Drop every picture, then print the rest of the listing exactly as given.

# Records shown
┄┄┄┄┄┄┄┄┄┄

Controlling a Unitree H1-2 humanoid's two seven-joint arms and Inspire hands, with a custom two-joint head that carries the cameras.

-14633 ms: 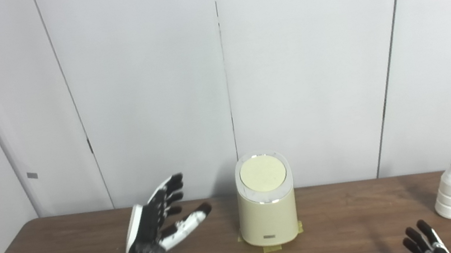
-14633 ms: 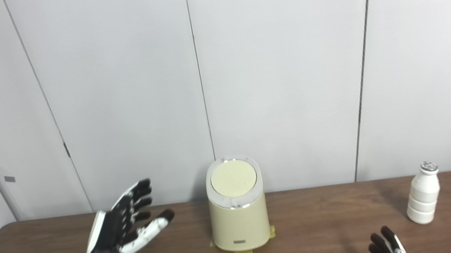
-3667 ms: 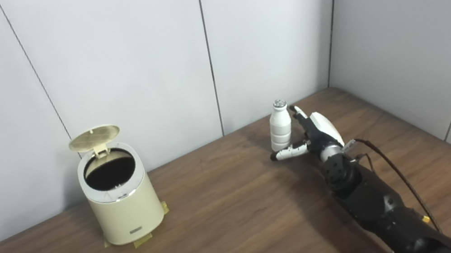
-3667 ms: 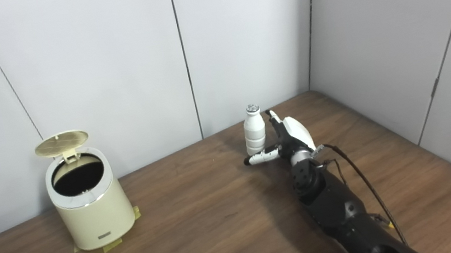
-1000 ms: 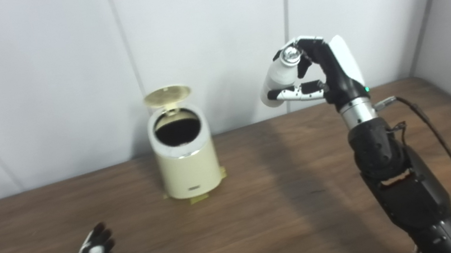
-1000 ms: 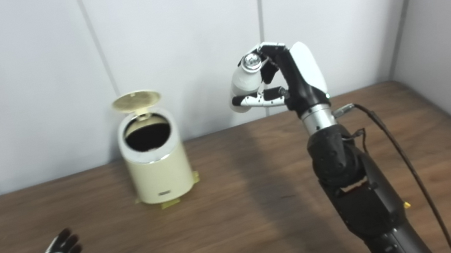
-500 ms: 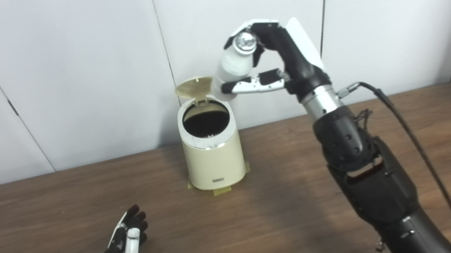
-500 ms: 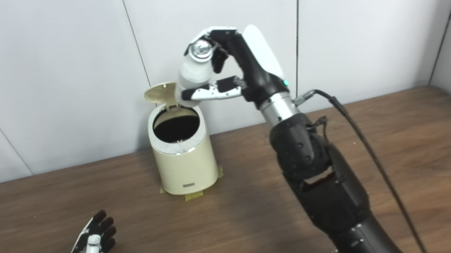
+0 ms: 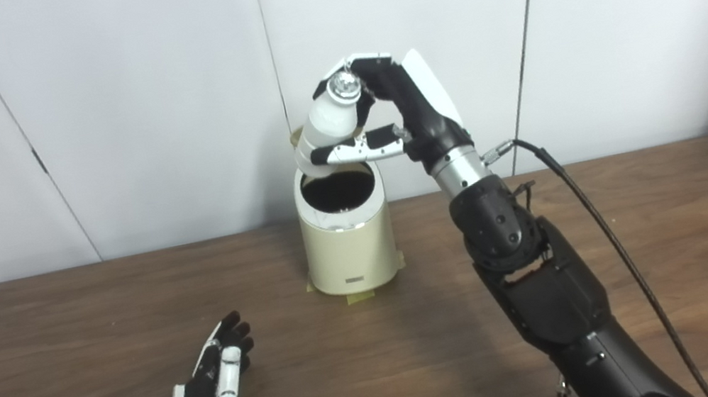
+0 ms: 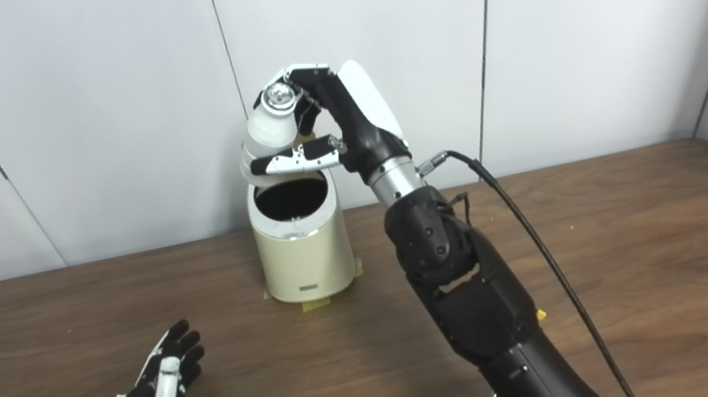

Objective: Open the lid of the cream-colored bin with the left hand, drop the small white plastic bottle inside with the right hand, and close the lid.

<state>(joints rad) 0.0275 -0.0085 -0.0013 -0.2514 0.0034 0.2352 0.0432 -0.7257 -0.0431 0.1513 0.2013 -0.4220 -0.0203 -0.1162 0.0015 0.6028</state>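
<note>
The cream-colored bin (image 9: 350,249) stands at the back middle of the table with its dark mouth (image 9: 338,187) uncovered. Its lid (image 9: 296,137) is raised behind, mostly hidden by the bottle. My right hand (image 9: 399,113) is shut on the small white plastic bottle (image 9: 329,116), holding it tilted just above the bin's mouth, silver cap up and toward me. My left hand (image 9: 213,389) rests flat on the table at the front left, open, holding nothing, well away from the bin.
The bin sits on yellow tape (image 9: 355,293) on the brown wooden table (image 9: 690,228). Grey wall panels (image 9: 130,106) rise right behind the bin. A black cable (image 9: 585,203) trails from my right wrist.
My right hand has carried the bottle left until it hangs over the bin's mouth. The camera has also turned, shifting the whole scene. The left hand still lies flat.
</note>
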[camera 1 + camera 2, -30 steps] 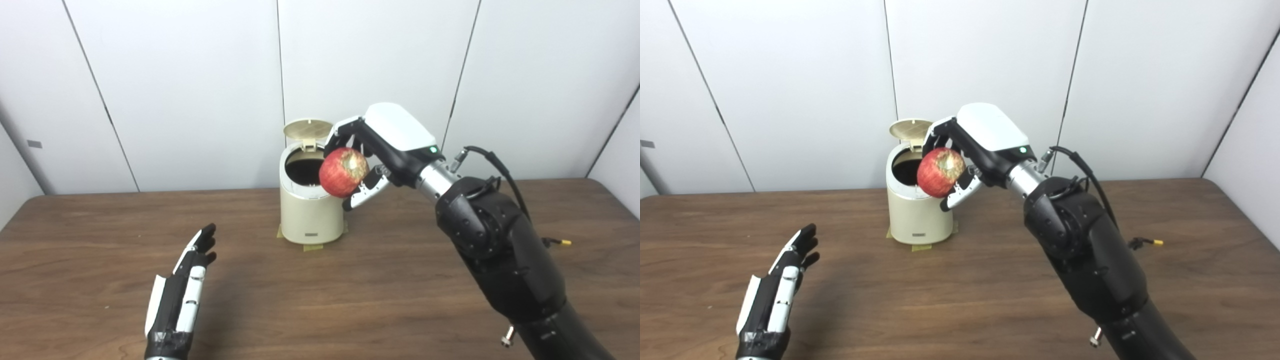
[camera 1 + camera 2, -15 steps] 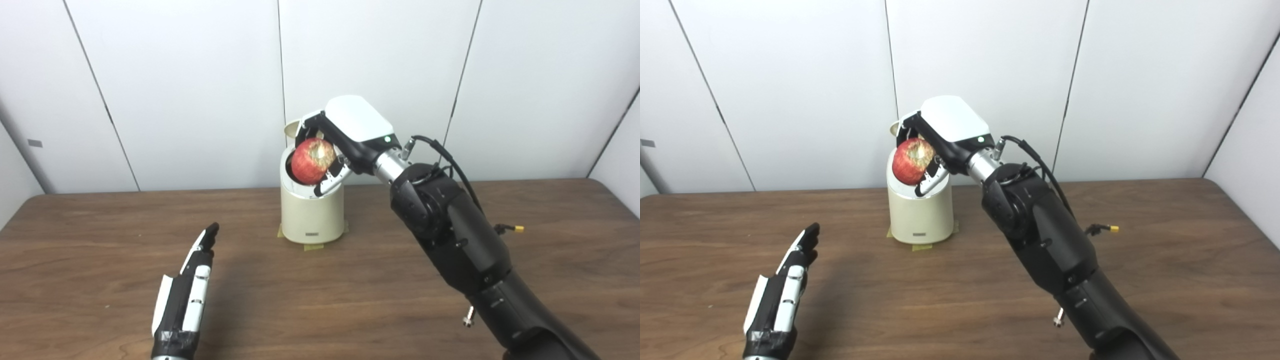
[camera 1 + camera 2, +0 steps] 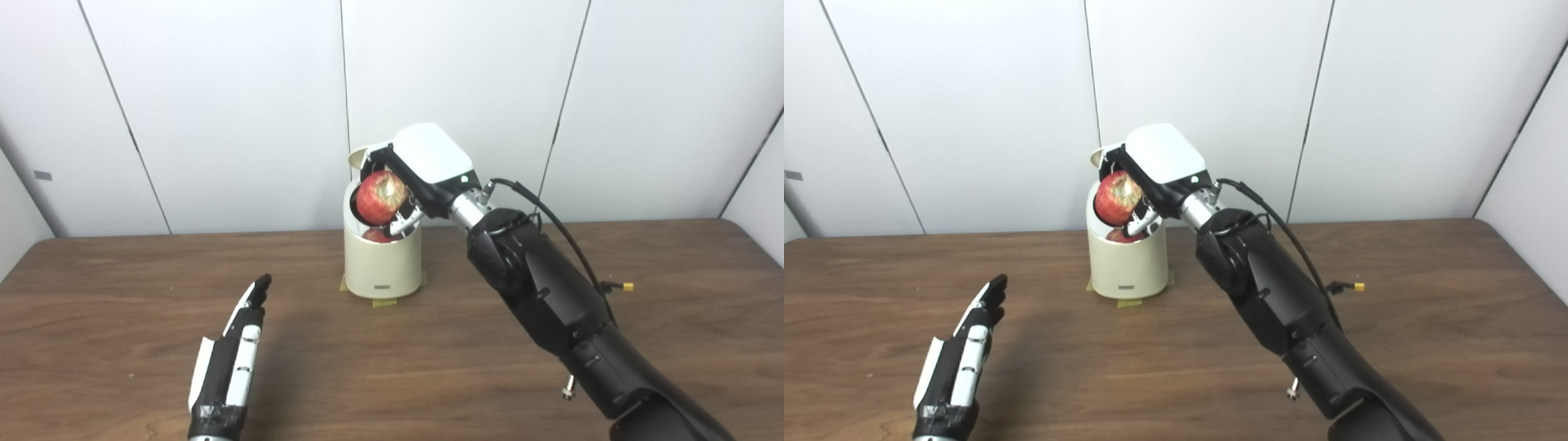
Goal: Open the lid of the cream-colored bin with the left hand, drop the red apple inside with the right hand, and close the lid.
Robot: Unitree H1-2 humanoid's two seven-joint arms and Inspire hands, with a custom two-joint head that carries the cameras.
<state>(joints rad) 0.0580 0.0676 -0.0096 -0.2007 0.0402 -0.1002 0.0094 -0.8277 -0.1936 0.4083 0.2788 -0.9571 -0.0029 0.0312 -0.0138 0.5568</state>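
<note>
Item: red apple (image 3: 381,197), clamped in my right hand (image 3: 411,177) directly above the open mouth of the cream-colored bin (image 3: 383,260). Judged firm, smooth, moderately heavy, bruisable; best gripped around its widest girth. My left hand (image 3: 233,361) lay flat, fingers apart, empty, nearer me than the bin.

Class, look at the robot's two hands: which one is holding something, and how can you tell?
The right hand, over the cream bin, grips the red apple. The left hand is open and holds nothing.
</note>
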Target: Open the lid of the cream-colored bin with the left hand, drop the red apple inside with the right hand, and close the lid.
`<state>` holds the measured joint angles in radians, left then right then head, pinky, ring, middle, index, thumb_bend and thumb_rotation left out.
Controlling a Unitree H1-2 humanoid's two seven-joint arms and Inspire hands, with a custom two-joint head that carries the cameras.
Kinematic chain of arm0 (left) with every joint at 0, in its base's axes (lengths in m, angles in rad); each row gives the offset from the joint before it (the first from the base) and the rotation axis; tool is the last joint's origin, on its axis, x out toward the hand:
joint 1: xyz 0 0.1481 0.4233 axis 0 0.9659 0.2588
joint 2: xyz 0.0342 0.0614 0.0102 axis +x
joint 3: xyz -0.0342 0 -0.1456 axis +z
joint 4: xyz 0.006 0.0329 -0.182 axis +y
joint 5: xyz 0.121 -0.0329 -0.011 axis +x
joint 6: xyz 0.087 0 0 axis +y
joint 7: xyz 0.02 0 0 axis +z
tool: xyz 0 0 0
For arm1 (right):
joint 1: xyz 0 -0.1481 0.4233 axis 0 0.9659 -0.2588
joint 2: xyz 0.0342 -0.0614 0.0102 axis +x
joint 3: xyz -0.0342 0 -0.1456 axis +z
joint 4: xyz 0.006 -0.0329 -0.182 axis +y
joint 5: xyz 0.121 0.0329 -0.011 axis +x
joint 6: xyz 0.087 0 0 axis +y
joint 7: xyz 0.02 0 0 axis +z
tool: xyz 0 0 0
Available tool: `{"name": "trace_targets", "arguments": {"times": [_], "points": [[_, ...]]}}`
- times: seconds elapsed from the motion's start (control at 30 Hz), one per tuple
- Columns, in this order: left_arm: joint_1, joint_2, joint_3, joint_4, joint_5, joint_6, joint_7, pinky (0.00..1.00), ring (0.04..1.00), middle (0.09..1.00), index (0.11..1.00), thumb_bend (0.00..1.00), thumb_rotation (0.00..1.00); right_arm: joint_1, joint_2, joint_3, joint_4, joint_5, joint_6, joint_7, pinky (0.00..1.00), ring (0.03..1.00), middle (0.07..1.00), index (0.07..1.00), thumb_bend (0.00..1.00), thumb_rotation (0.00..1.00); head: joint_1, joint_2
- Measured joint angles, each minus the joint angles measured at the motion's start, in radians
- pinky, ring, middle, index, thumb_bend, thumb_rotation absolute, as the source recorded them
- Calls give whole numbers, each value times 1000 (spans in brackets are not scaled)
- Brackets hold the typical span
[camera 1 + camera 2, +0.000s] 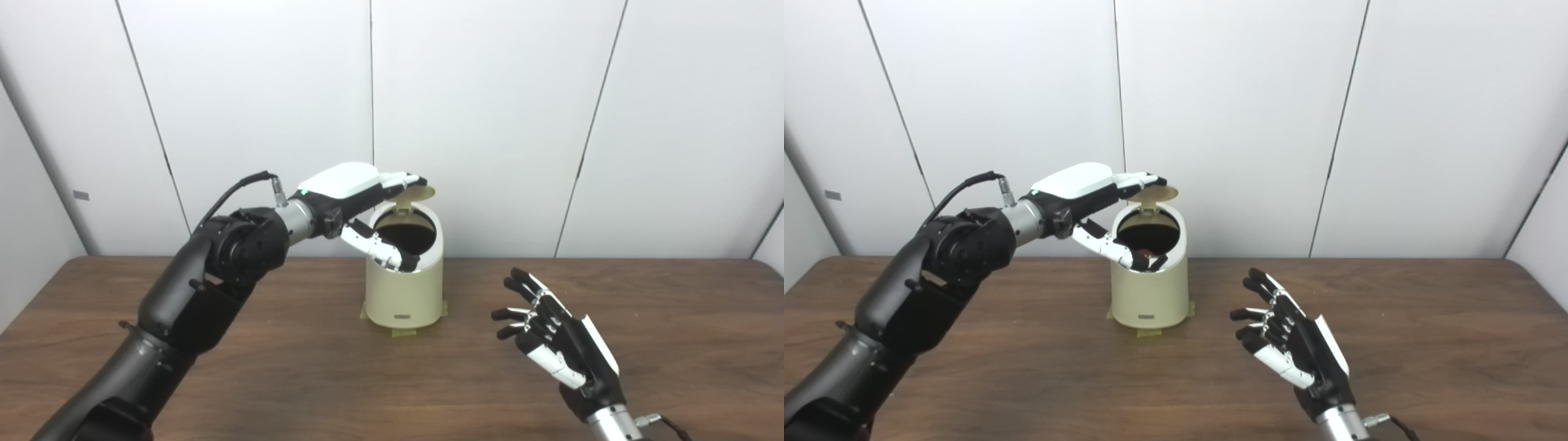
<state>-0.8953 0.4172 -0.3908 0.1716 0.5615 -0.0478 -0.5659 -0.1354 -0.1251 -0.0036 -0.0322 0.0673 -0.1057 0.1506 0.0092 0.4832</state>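
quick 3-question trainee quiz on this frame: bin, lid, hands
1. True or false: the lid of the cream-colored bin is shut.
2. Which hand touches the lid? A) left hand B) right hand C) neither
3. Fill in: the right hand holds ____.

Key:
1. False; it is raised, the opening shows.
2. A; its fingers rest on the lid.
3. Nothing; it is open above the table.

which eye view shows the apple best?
Right eye view: a dark red patch of the apple shows inside the open cream-colored bin, beside the left hand's thumb. In the left eye view the bin's opening looks only dark; no apple can be made out.
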Motion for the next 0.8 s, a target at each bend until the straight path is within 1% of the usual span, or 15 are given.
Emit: {"name": "trace_targets", "arguments": {"times": [0.13,0.23,0.37,0.47,0.7,0.8], "points": [[0,-1,-11,0,5,-4,-6,903,964,987,983,1000,704,0,0,0,-5,-2,4,0,551,682,888,908,895,619,0,5],[0,-1,-17,0,6,-3,-20,910,965,991,986,1000,725,0,1,1,-7,-8,5,-1,550,678,889,908,884,625,-2,6],[7,-1,-17,0,-2,0,-36,932,980,1000,995,1000,723,0,1,1,-7,-13,8,-2,547,674,886,907,873,626,-5,12],[22,-2,-14,0,-19,5,-46,953,992,1000,998,1000,714,0,2,0,-9,-13,16,-2,547,674,885,903,877,622,-6,14],[60,-3,-13,-4,-40,21,-65,935,990,1000,1000,1000,708,-1,4,0,-27,-15,22,-3,548,676,887,903,893,630,-6,21],[73,-3,-8,-8,-46,39,-67,930,987,1000,1000,1000,704,-1,4,0,-27,-17,23,-3,551,679,887,906,887,632,-6,21]]}}
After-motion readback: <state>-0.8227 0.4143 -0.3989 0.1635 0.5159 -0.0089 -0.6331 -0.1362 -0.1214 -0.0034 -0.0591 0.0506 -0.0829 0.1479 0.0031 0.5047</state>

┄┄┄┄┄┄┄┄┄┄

# Output
Controlling a Unitree H1-2 humanoid's two seven-joint arms and Inspire hands, with a custom two-joint head that carries the cameras.

-14633 ms: 
-14633 ms: 
-3667 ms: 
-3667 ms: 
-1000 ms: 
-1000 ms: 
-500 ms: 
-500 ms: 
+0 ms: 
+0 ms: 

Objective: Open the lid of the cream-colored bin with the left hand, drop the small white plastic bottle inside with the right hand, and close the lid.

<state>(joints rad) 0.0275 -0.0085 -0.0013 -0.2514 0.0034 0.2352 0.0432 -0.7257 -0.0431 0.1513 0.2013 -0.4220 -0.0203 -0.1162 0.0015 0.6028</state>
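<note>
The cream-colored bin (image 9: 350,249) stands at the back middle of the table with its dark mouth (image 9: 338,187) uncovered. Its lid (image 9: 296,137) is raised behind, mostly hidden by the bottle. My right hand (image 9: 399,113) is shut on the small white plastic bottle (image 9: 329,116), holding it tilted just above the bin's mouth, silver cap up and toward me. My left hand (image 9: 213,389) rests flat on the table at the front left, open, holding nothing, well away from the bin.
The bin sits on yellow tape (image 9: 355,293) on the brown wooden table (image 9: 690,228). Grey wall panels (image 9: 130,106) rise right behind the bin. A black cable (image 9: 585,203) trails from my right wrist.
My right hand has carried the bottle left until it hangs over the bin's mouth. The camera has also turned, shifting the whole scene. The left hand still lies flat.
</note>
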[camera 1 + camera 2, -30 steps] 
[camera 1 + camera 2, -15 steps] 
[camera 1 + camera 2, +0 steps] 
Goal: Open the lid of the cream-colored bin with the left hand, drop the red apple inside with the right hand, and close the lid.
Robot: Unitree H1-2 humanoid's two seven-joint arms and Inspire hands, with a custom two-joint head that carries the cameras.
<state>(joints rad) 0.0580 0.0676 -0.0096 -0.2007 0.0402 -0.1002 0.0094 -0.8277 -0.1936 0.4083 0.2788 -0.9571 -0.0029 0.0312 -0.0138 0.5568</state>
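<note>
Item: red apple (image 3: 381,197), clamped in my right hand (image 3: 411,177) directly above the open mouth of the cream-colored bin (image 3: 383,260). Judged firm, smooth, moderately heavy, bruisable; best gripped around its widest girth. My left hand (image 3: 233,361) lay flat, fingers apart, empty, nearer me than the bin.

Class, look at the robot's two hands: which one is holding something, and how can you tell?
The right hand, over the cream bin, grips the red apple. The left hand is open and holds nothing.
</note>
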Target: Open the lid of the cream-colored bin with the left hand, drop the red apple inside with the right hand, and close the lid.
`<state>` holds the measured joint angles in radians, left then right then head, pinky, ring, middle, index, thumb_bend and thumb_rotation left out.
Controlling a Unitree H1-2 humanoid's two seven-joint arms and Inspire hands, with a custom two-joint head that carries the cameras.
Kinematic chain of arm0 (left) with every joint at 0, in its base's axes (lengths in m, angles in rad); each row gives the offset from the joint before it (the first from the base) and the rotation axis; tool is the last joint's origin, on its axis, x out toward the hand:
joint 1: xyz 0 0.1481 0.4233 axis 0 0.9659 0.2588
joint 2: xyz 0.0342 0.0614 0.0102 axis +x
joint 3: xyz -0.0342 0 -0.1456 axis +z
joint 4: xyz 0.006 0.0329 -0.182 axis +y
joint 5: xyz 0.121 -0.0329 -0.011 axis +x
joint 6: xyz 0.087 0 0 axis +y
joint 7: xyz 0.02 0 0 axis +z
tool: xyz 0 0 0
For arm1 (right):
joint 1: xyz 0 -0.1481 0.4233 axis 0 0.9659 -0.2588
joint 2: xyz 0.0342 -0.0614 0.0102 axis +x
joint 3: xyz -0.0342 0 -0.1456 axis +z
joint 4: xyz 0.006 -0.0329 -0.182 axis +y
joint 5: xyz 0.121 0.0329 -0.011 axis +x
joint 6: xyz 0.087 0 0 axis +y
joint 7: xyz 0.02 0 0 axis +z
tool: xyz 0 0 0
Available tool: `{"name": "trace_targets", "arguments": {"times": [_], "points": [[_, ...]]}}`
- times: seconds elapsed from the motion's start (control at 30 Hz), one per tuple
- Columns, in this order: left_arm: joint_1, joint_2, joint_3, joint_4, joint_5, joint_6, joint_7, pinky (0.00..1.00), ring (0.04..1.00), middle (0.09..1.00), index (0.11..1.00), thumb_bend (0.00..1.00), thumb_rotation (0.00..1.00); right_arm: joint_1, joint_2, joint_3, joint_4, joint_5, joint_6, joint_7, pinky (0.00..1.00), ring (0.03..1.00), middle (0.07..1.00), index (0.07..1.00), thumb_bend (0.00..1.00), thumb_rotation (0.00..1.00); head: joint_1, joint_2
- Measured joint angles, each minus the joint angles measured at the motion's start, in radians
- pinky, ring, middle, index, thumb_bend, thumb_rotation absolute, as the source recorded them
- Calls give whole numbers, each value times 1000 (spans in brackets are not scaled)
- Brackets hold the typical span
[camera 1 + camera 2, +0.000s] 
<state>-0.8953 0.4172 -0.3908 0.1716 0.5615 -0.0478 -0.5659 -0.1354 -0.1251 -0.0036 -0.0322 0.0673 -0.1057 0.1506 0.0092 0.4832</state>
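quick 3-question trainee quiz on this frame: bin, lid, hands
1. True or false: the lid of the cream-colored bin is shut.
2. Which hand touches the lid? A) left hand B) right hand C) neither
3. Fill in: the right hand holds ____.

Key:
1. False; it is raised, the opening shows.
2. A; its fingers rest on the lid.
3. Nothing; it is open above the table.

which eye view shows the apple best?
Right eye view: a dark red patch of the apple shows inside the open cream-colored bin, beside the left hand's thumb. In the left eye view the bin's opening looks only dark; no apple can be made out.
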Motion for the next 0.8 s, a target at each bend until the straight path is within 1% of the usual span, or 15 are given.
Emit: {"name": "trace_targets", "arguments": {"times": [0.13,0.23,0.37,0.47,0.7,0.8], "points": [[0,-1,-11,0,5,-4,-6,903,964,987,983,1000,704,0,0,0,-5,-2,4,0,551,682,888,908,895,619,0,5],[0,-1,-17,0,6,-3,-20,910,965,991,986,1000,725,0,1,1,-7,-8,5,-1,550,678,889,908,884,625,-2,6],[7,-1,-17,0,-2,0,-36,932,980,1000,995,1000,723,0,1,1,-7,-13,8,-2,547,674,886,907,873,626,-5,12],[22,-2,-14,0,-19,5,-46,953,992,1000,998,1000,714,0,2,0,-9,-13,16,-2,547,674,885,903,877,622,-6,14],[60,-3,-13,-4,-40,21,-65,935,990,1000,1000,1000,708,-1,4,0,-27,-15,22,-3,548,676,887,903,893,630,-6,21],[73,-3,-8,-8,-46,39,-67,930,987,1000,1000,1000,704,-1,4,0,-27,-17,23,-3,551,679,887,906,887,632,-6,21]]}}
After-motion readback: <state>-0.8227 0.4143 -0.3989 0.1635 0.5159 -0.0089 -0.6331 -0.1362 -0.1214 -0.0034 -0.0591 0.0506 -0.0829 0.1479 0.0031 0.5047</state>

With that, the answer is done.